A proposito della oramai famosa "tassa sul lusso"
08/02/2007
Tanti clienti ci chiedono delle precisazioni sulla oramai famosa "tassa sul lusso" introdotta da qualche mese in Sardegna. La legge approvata dal Consiglio Regionale prevede un'imposta annuale "sulle case ad uso turistico" che si trovino ad una distanza inferiore ai 3 km. dalla linea della battigia marina. La tassa che è dovuta solo dai proprietari non residenti sull'isola, è pari a euro 900,00 per fabbricati con una superficie fino a 60 metri quadrati.
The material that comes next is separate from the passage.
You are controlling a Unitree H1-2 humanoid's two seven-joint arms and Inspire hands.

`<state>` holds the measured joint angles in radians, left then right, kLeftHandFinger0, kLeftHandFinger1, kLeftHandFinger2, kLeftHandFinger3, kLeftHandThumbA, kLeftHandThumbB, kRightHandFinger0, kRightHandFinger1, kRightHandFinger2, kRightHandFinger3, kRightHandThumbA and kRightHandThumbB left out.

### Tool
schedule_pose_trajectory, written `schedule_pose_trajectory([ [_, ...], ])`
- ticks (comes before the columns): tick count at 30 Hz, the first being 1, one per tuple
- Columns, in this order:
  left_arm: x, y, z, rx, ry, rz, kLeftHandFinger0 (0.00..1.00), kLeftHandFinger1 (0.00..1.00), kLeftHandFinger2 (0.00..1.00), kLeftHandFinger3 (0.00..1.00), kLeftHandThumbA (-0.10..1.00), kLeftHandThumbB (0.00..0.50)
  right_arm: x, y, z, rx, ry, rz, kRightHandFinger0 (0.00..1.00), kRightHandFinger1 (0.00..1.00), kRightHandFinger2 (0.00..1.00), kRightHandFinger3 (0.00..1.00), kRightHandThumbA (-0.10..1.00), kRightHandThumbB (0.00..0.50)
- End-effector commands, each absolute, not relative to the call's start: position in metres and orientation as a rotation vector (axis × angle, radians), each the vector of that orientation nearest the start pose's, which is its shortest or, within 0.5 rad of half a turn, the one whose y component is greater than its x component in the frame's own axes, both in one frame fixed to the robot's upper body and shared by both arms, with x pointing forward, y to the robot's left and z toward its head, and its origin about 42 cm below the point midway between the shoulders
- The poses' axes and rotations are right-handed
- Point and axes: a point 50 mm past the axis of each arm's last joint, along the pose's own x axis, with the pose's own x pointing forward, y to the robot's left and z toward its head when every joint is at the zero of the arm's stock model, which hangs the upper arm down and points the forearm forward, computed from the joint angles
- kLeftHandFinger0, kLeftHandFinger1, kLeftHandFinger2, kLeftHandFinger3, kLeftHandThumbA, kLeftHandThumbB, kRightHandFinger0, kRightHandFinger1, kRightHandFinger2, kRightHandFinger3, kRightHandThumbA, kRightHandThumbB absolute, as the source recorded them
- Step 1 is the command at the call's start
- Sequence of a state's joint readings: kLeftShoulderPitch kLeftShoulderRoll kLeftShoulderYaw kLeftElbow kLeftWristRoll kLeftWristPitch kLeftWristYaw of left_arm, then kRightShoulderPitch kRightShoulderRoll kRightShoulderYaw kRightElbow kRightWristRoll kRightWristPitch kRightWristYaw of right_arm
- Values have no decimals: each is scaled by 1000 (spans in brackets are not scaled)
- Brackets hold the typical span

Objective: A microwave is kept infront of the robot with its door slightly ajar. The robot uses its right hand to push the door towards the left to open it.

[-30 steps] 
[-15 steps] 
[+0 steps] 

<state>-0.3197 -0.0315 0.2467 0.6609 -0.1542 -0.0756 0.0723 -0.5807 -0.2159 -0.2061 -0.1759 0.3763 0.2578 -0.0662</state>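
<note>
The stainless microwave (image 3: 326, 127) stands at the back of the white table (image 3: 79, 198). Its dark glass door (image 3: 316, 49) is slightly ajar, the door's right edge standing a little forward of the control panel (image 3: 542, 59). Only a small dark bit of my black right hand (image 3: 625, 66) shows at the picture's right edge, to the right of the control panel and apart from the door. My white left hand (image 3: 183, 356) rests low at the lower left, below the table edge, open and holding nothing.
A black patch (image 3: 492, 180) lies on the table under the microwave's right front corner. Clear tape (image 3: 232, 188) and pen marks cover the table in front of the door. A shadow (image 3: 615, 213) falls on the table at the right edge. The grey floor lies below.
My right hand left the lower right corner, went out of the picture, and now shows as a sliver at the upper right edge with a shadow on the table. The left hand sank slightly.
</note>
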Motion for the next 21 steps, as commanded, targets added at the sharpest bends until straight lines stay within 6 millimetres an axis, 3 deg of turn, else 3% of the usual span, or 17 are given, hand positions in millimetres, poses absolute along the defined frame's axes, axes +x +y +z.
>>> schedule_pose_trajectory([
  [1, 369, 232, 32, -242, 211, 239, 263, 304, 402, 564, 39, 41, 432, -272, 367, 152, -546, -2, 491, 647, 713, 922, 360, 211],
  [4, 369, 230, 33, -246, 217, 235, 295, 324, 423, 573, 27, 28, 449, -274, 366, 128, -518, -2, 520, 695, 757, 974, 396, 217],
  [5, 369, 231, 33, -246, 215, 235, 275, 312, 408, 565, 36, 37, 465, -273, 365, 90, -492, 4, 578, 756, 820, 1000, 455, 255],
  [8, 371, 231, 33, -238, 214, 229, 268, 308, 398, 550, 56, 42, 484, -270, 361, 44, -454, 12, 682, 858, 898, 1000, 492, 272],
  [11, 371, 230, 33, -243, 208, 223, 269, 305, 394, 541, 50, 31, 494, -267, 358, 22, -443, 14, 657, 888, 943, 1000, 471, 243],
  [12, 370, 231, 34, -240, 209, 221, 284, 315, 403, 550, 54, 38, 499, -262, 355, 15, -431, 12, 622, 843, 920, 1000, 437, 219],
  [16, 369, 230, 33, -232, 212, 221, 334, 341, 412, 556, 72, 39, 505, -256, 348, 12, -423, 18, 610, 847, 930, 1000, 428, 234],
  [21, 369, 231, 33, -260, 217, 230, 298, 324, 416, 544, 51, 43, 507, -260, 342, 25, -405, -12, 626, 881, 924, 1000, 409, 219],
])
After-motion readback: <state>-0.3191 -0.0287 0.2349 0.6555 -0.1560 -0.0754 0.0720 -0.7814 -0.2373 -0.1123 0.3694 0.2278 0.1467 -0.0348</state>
Sale a euro 1500,00 per gli immobili tra i 61 metri quadrati e i 100 metri quadrati. Gli euro diventano 2.250,00 quando la superficie è compresa tra i 101 mq. e i 150 mq. Diventa poi di 3.000,00 se i metri quadri sono tra 150 e 200 mq. Oltre si deve aggiungere ai 3.000 euro un supplemento di euro 15 per ogni metro quadro in eccedenza. La normativa inoltre prevede un aumento delle sopracitate tariffe del 20 per cento se l'immobile si trova entro la fascia dei 300 mt. dal mare. L'imposta dovrà essere versata in un'unica soluzione nel mese di Novembre.
Perchè questa ulteriore tassa sugli immobili?
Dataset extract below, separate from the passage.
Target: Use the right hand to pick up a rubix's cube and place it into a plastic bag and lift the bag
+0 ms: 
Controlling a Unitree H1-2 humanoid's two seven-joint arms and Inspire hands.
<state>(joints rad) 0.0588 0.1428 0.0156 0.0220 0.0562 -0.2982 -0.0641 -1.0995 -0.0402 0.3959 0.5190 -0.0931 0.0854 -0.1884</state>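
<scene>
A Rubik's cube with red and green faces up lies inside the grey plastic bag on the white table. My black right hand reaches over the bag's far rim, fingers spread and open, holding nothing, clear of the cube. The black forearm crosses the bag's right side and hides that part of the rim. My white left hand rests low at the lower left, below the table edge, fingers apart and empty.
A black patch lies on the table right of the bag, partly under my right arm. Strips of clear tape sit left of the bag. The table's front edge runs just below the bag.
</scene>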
Dal sito della Regione Sardegna il Presidente dott. Renato Soru precisa che: "mentre la seconda casa per una delle tante bellissime città di Italia è semplicemente un altro aspetto dell'economia di quel luogo, per noi le seconde case sono una parte fondamentale del tessuto economico. E' la nostra piccola impresa e in questo momento si trova in gran parte sommersa e quindi senza alcun beneficio economico per il bilancio pubblico". Il Presidente Soru si auspica una Sardegna con un numero più alto di residenti ecco quindi che lui stesso suggerisce ai tanti proprietari della penisola che possiedono un immobile di Sardegna "di trasferire la propria residenza in modo tale da potervi annoverare non più fra i ns. ospiti ma fra i ns. residenti".